Each time I feel myself being pulled into her orbit, I run screaming in the opposite direction.
But not this time.
Aurelia’s the sun, a flaming star, and all I want to do is revolve around her, but I know that if I get too close, I’ll burn.
Is that why Seth calls her Sunshine? Did he feel it too?
Obviously, he hadn’t wasted any time resisting her lure, but Seth is green.
Like Icarus he ignored the warnings because he doesn’t know how it feels to have your heart torn out of your chest and shredded by the only person you trusted it with.
Or maybe he does.
I know Seth is still there, but he won’t let me feel him. He won’t talk to me either. Khalil and Thorin said that Seth and Aurelia were alone at the time of the attack. What if he didn’t tell them everything? What if she’s hiding something?
Aurelia sighs, but the sound isn’t quite right.
It sounds more like a shudder, like someone shedding a paroxysm of pain or fighting the urge to cry.

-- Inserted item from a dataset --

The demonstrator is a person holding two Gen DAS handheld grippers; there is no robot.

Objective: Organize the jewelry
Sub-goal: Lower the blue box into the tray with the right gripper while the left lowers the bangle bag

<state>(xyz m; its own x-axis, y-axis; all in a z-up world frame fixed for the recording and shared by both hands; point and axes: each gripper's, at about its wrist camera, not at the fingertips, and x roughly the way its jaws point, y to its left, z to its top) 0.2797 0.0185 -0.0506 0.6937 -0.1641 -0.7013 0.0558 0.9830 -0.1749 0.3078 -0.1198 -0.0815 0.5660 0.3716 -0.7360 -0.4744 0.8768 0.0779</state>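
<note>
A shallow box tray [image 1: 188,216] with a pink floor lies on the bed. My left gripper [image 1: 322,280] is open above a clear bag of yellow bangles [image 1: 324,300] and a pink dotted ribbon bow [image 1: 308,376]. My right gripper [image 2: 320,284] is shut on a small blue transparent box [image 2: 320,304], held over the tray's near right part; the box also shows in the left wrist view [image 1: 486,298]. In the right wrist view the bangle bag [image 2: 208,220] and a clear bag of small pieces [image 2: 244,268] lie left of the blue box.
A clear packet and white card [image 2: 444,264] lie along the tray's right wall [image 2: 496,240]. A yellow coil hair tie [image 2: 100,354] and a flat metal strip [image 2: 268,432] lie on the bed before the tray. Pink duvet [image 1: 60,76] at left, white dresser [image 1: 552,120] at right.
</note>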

It’s something she has a habit of doing whenever I’m around.
Begrudgingly, I can admit that it’s one of the reasons I stay away.
I know my presence is only causing her anguish.
But then she asked me—no, dared me to stop running and for some fucking reason, I didn’t want to disappoint.
“You okay?”
“What?” Like a startled doe, her head swings toward me, and her red eyes are glistening and wide, but no tears have fallen. Her light brown skin is flushed, and she looks moments from shattering. She’s beautiful. “Yeah, I’m-I’m fine. I think I’m allergic to the pollen.”
She walks faster until we’re no longer keeping pace with each other, and even though my skin is suddenly pulling tight with the urge to chase after her, I let Aurelia have her space.
“If you say so,” I quietly respond as I stop at the edge of the glade and watch her rush inside the cabin.
She disappears from sight, and I tell myself to go.
She’s safe. She’s home. There’s no reason for me to follow her inside.
It’s reckless to think she’d welcome my company or that any good could come from staying with her a little while longer.
I return to the lake with Khalil and Thorin.